The report by Public Employees for Environmental Responsibility, or PEER, looked at numbers of enforcement cases brought by the state Department of Environmental Protection; numbers of consent orders, in which individuals or companies accused of violating pollution standards agree to take steps to stop the violations; and numbers and amounts of fines levied and actually collected.
It found “dramatic declines ... across virtually all districts and all forms of pollution,” a news release about the study said. It said those declines “appear to reflect directives that state Department of Environmental Protection (DEP) staff should avoid pursuing enforcement if at all possible,” citing a November, 2011 memo from DEP Deputy Secretary Jeff Littlejohn.
That memo directed the DEP staff to look at “education and outreach” first, before resorting to enforcement.
Among the findings:
—Total enforcement cases fell by 28 percent, and the DEP’s Office of General Counsel received the third lowest number of case reports in agency history.
—Pollution penalty assessments dropped 29 percent, and penalties actually collected dropped 57 percent.
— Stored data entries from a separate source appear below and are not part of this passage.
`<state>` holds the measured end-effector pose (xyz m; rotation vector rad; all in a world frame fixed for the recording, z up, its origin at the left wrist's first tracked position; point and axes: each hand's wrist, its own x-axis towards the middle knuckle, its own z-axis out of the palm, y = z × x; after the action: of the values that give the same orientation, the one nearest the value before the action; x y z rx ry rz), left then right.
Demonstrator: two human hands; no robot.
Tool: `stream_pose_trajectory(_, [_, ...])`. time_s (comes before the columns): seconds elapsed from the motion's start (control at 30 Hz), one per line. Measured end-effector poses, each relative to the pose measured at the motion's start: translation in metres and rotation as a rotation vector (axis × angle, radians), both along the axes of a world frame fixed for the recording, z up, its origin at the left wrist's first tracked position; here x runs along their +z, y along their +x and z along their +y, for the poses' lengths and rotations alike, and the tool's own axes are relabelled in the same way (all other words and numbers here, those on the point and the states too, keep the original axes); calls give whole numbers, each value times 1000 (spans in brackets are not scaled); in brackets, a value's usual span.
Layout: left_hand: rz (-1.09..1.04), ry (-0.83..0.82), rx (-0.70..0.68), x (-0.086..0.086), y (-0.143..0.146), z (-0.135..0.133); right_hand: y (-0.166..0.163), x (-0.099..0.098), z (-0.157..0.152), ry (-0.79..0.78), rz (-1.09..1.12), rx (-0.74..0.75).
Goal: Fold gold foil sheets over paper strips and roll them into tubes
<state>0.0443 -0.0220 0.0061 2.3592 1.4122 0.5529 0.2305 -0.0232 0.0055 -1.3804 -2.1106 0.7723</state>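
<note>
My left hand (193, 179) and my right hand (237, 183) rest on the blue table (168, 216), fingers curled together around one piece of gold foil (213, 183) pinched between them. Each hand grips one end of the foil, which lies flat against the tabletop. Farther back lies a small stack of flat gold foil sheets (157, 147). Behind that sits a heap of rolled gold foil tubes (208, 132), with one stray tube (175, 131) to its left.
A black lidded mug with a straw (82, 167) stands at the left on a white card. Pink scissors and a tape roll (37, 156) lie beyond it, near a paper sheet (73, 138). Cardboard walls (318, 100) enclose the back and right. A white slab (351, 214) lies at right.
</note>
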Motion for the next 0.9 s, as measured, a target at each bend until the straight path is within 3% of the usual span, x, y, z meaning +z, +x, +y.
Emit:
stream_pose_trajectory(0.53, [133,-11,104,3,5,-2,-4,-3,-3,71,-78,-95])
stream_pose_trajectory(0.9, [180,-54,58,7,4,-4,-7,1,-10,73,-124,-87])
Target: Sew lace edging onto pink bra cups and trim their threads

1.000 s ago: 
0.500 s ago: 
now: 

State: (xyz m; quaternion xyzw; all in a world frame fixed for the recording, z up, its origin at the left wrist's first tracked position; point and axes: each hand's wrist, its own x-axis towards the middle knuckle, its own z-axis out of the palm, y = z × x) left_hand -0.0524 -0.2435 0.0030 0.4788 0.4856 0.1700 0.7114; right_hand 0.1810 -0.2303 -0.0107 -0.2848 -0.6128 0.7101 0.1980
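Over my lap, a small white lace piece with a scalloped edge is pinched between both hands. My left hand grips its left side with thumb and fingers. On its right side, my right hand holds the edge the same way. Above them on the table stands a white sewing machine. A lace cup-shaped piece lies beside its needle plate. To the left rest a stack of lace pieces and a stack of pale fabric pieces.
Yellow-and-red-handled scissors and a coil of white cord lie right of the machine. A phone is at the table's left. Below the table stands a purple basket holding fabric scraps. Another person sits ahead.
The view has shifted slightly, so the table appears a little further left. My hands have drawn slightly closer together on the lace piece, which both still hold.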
Cases involving big fines, more than $100,000, were cut about in half.
—Enforcement actions including consent orders dropped 62 percent compared to 2010, and other enforcement orders “sank to levels not seen since the mid-90s.”
The study particularly noted a report by the DEP’s Inspector General’s Office criuticizing the effectiveness of air pollution enforcement in the 11-county district including Tampa.
The DEP’s response, from spokeswoman Jennifer Diaz, was that enforcement alone doesn’t tell the whole story, and that it’s “irresponsible of PEER to put out a press release without considering the full picture and our compliance education and outreach efforts,” including educating businesses about environmental requirements.
Making enforcement a last resort, she said, “is not an effort to weaken environmental standards. ... We would rather encourage and educate the public about compliance on the front end than impose fines after the fact.”